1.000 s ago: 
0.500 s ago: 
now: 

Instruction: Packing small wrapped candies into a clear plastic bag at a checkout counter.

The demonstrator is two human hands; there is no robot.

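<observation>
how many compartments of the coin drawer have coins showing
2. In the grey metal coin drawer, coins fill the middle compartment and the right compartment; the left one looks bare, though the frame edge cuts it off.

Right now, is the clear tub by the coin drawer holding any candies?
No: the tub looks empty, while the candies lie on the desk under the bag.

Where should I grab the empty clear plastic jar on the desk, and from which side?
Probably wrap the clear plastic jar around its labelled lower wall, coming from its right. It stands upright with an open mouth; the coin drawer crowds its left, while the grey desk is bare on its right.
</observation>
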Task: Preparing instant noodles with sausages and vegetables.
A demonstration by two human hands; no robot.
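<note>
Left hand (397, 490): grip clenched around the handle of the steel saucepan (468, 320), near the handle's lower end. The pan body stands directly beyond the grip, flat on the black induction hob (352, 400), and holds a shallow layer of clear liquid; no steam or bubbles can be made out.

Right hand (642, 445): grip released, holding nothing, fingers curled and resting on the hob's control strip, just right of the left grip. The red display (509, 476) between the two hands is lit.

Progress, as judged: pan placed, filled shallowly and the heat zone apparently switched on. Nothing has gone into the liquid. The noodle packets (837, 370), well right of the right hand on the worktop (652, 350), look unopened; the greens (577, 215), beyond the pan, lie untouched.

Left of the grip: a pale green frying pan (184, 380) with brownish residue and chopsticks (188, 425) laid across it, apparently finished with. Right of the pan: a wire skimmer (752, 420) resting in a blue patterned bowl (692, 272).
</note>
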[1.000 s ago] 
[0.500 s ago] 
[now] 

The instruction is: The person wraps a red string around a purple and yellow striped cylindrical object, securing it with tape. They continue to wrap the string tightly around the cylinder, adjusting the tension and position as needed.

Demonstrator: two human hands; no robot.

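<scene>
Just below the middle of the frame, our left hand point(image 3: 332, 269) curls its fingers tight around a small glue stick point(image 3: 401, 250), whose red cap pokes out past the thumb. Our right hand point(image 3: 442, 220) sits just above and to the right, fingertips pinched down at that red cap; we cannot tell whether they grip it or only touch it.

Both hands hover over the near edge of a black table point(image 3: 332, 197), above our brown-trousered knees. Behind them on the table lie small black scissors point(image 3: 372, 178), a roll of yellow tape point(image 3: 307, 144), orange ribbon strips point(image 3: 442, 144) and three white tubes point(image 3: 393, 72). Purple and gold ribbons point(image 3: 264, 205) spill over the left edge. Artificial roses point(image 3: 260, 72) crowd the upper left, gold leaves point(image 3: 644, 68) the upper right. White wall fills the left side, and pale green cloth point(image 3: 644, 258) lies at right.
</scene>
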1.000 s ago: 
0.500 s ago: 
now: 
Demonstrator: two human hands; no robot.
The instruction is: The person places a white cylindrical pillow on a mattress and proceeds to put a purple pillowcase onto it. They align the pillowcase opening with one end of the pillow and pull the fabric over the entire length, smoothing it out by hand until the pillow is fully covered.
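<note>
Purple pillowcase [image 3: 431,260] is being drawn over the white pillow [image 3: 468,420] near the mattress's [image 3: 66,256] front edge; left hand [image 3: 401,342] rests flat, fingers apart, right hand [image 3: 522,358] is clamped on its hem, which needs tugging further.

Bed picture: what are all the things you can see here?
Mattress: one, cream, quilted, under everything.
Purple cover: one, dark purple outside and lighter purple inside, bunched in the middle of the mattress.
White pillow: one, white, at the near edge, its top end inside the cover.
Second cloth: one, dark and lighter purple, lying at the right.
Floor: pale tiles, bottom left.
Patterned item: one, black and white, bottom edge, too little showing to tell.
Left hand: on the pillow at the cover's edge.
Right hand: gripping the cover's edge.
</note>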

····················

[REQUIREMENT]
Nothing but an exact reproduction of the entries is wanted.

[EXERCISE RESULT]
1.000 s ago: 
0.500 s ago: 
now: 

Instruction: Packing small wrapped candies into a clear plastic bag at a checkout counter.

The demonstrator is two human hands; there is no robot.

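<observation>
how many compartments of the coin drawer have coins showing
2. In the grey metal coin drawer, coins fill the middle compartment and the right compartment; the left one looks bare, though the frame edge cuts it off.

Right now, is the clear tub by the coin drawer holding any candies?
No: the tub looks empty, while the candies lie on the desk under the bag.

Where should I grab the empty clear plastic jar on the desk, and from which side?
Probably wrap the clear plastic jar around its labelled lower wall, coming from its right. It stands upright with an open mouth; the coin drawer crowds its left, while the grey desk is bare on its right.
</observation>
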Task: Preparing instant noodles with sausages and vegetables.
A demonstration by two human hands; no robot.
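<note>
Left hand (397, 490): grip clenched around the handle of the steel saucepan (468, 320), near the handle's lower end. The pan body stands directly beyond the grip, flat on the black induction hob (352, 400), and holds a shallow layer of clear liquid; no steam or bubbles can be made out.

Right hand (642, 445): grip released, holding nothing, fingers curled and resting on the hob's control strip, just right of the left grip. The red display (509, 476) between the two hands is lit.

Progress, as judged: pan placed, filled shallowly and the heat zone apparently switched on. Nothing has gone into the liquid. The noodle packets (837, 370), well right of the right hand on the worktop (652, 350), look unopened; the greens (577, 215), beyond the pan, lie untouched.

Left of the grip: a pale green frying pan (184, 380) with brownish residue and chopsticks (188, 425) laid across it, apparently finished with. Right of the pan: a wire skimmer (752, 420) resting in a blue patterned bowl (692, 272).
</note>
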[1.000 s ago] 
[0.500 s ago] 
[now] 

The instruction is: The person wraps a red string around a purple and yellow striped cylindrical object, securing it with tape. They continue to wrap the string tightly around the cylinder, adjusting the tension and position as needed.

Demonstrator: two human hands; no robot.

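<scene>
Just below the middle of the frame, our left hand point(image 3: 332, 269) curls its fingers tight around a small glue stick point(image 3: 401, 250), whose red cap pokes out past the thumb. Our right hand point(image 3: 442, 220) sits just above and to the right, fingertips pinched down at that red cap; we cannot tell whether they grip it or only touch it.

Both hands hover over the near edge of a black table point(image 3: 332, 197), above our brown-trousered knees. Behind them on the table lie small black scissors point(image 3: 372, 178), a roll of yellow tape point(image 3: 307, 144), orange ribbon strips point(image 3: 442, 144) and three white tubes point(image 3: 393, 72). Purple and gold ribbons point(image 3: 264, 205) spill over the left edge. Artificial roses point(image 3: 260, 72) crowd the upper left, gold leaves point(image 3: 644, 68) the upper right. White wall fills the left side, and pale green cloth point(image 3: 644, 258) lies at right.
</scene>
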1.000 s ago: 
0.500 s ago: 
now: 
Demonstrator: two human hands; no robot.
The instruction is: The person places a white cylindrical pillow on a mattress and proceeds to put a purple pillowcase onto it. They align the pillowcase opening with one end of the pillow and pull the fabric over the entire length, smoothing it out by hand until the pillow is fully covered.
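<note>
Purple pillowcase [image 3: 431,260] is being drawn over the white pillow [image 3: 468,420] near the mattress's [image 3: 66,256] front edge; left hand [image 3: 401,342] rests flat, fingers apart, right hand [image 3: 522,358] is clamped on its hem, which needs tugging further.

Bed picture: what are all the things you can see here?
Mattress: one, cream, quilted, under everything.
Purple cover: one, dark purple outside and lighter purple inside, bunched in the middle of the mattress.
White pillow: one, white, at the near edge, its top end inside the cover.
Second cloth: one, dark and lighter purple, lying at the right.
Floor: pale tiles, bottom left.
Patterned item: one, black and white, bottom edge, too little showing to tell.
Left hand: on the pillow at the cover's edge.
Right hand: gripping the cover's edge.
</note>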

The given answer completes the exercise.